Another limitation is the reference standards. In the process of creating and re-verifying the reference standard of type A, we were able to identify a number of inherently ambiguous categories whose correct choice depends on the age of the patient. Since age is a continuous value, we would need a systematic way of assigning a discrete value to this variable in order to be able to use it as a feature in classification. So far, we were unable to determine a systematic and reliable way of assigning patient’s age to a discrete value; therefore, we set the age dependent categories aside into a special table so that if the example-based component produces a code that happens to be in that table, we would mark that entry as requiring a subsequent review. This limitation may affect the number of diagnostic entries that can be autocoded without subsequent review; however, we do not believe this effect would be significant. We found only 43 codes out of nearly 30,000 that were age-dependent. Only 38 entries out of the 3,000 in type A data set contained one or more of these codes.

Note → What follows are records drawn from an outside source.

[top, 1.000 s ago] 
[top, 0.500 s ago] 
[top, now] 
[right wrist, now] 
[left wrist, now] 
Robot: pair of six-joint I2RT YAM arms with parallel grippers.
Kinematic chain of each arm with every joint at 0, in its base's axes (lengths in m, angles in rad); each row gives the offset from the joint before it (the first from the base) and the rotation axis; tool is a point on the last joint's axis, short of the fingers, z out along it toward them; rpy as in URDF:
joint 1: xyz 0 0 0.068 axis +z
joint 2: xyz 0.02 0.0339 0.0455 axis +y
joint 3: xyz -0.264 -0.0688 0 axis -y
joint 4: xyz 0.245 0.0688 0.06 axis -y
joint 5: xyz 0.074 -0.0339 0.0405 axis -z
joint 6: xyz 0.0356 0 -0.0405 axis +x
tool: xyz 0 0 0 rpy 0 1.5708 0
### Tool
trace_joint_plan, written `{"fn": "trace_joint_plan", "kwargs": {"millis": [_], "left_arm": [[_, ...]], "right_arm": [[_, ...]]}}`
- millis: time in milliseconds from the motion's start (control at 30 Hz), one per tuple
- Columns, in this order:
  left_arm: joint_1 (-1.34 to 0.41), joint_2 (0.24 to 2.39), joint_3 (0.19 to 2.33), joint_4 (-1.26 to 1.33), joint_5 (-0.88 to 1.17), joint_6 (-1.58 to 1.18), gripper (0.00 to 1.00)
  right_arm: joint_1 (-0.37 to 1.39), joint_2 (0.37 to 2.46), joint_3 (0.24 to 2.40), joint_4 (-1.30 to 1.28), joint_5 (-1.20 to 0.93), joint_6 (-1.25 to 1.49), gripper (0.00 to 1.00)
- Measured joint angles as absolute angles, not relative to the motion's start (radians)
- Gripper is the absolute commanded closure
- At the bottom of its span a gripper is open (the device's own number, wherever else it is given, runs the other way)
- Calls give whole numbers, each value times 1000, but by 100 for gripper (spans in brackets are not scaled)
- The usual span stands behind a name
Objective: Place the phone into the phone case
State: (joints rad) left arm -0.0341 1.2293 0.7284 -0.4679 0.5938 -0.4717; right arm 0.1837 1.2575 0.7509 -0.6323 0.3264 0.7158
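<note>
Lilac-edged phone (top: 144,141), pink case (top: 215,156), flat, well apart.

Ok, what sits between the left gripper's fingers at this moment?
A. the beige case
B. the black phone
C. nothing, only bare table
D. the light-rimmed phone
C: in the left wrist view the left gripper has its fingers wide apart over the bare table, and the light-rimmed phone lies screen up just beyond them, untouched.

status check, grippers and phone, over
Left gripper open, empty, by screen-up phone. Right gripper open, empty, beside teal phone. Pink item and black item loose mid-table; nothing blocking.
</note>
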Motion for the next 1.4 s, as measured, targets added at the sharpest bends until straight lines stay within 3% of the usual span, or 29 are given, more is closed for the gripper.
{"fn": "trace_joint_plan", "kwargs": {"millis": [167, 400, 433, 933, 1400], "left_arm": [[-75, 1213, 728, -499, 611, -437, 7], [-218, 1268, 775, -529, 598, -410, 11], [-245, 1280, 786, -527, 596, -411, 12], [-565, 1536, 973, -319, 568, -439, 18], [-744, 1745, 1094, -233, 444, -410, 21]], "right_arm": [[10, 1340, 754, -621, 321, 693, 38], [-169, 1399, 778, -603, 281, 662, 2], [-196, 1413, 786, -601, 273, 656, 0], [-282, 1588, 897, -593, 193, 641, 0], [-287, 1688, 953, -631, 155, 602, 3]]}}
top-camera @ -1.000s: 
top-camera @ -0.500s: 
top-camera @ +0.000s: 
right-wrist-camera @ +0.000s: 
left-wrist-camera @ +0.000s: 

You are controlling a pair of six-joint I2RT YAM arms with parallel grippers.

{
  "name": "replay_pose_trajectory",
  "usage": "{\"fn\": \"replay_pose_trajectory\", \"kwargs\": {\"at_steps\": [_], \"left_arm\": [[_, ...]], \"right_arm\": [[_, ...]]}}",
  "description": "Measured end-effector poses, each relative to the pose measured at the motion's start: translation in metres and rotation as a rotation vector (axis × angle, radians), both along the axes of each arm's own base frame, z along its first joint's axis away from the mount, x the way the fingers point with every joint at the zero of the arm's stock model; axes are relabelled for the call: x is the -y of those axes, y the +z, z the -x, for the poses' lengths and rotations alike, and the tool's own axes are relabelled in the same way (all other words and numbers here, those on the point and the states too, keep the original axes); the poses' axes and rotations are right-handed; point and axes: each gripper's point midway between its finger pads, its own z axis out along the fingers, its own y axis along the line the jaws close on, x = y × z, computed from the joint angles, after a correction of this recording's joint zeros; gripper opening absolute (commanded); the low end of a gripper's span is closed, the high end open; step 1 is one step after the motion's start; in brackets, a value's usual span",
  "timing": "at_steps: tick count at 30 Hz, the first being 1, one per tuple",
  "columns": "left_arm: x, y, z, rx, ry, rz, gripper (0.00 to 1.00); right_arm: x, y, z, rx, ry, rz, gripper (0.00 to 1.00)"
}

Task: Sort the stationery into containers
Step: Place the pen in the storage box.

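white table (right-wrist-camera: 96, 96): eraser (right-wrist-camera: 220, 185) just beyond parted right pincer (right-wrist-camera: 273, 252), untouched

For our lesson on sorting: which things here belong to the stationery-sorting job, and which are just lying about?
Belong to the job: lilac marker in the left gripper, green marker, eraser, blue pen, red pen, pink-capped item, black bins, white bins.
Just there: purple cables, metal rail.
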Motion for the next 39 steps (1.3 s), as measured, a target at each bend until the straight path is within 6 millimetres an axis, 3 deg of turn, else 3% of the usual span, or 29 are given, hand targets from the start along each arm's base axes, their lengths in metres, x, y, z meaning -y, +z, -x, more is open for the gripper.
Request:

Finally, it is important to note that due to resource limitations the sample size of the reference standard is fairly small compared to the universe of all diagnostic statements. The results obtained with this reference standard should be interpreted with caution—they are generalizable to the more frequent diagnoses and diagnostic categories but probably not the ones that are relatively rare.
We have presented a system for automatic classification of clinical diagnoses that appear as part of clinical notes at the Mayo Clinic. Our system has the advantage of relying on the knowledge base obtained by having over ten years of manual coding experience. The system is designed to make manual classification of clinical diagnostic entries more efficient in terms of both throughput and accuracy by using previously manually coded examples to train the various classification components of the system. Over two-thirds of all diagnoses are coded automatically with high accuracy. Of these, approximately half of the diagnoses are automatically coded with precision and recall over 95% and will not be reviewed manually. The Autocoder has been successfully implemented, which resulted in a reduction of staff engaged in manual coding from thirty-four coders to seven verifiers. Further development and validation of this technology will be necessary in order to maximize its effectiveness.
The authors thank Dr. Robyn McClelland for her assistance with designing the test sets and providing us with excellent statistician's expertise and perspective. The authors also thank Barbara Abbot and Deborah Albrecht for helping us with developing the reference standard test set and for sharing their expertise and experience in medical coding.
↵1 ICD-8 is the 8th edition of the International Classification of Diseases. ICD-10 is the most current edition and is used for mortality coding world-wide; ICD-9CM (Clinically Modified) is usually used for billing in the United States. The Mayo research coding system is based upon a morbidity oriented adaptation of ICD-8, HICDA-2 which has been augmented with concepts whose granularity and relevance are more appropriate for health science research.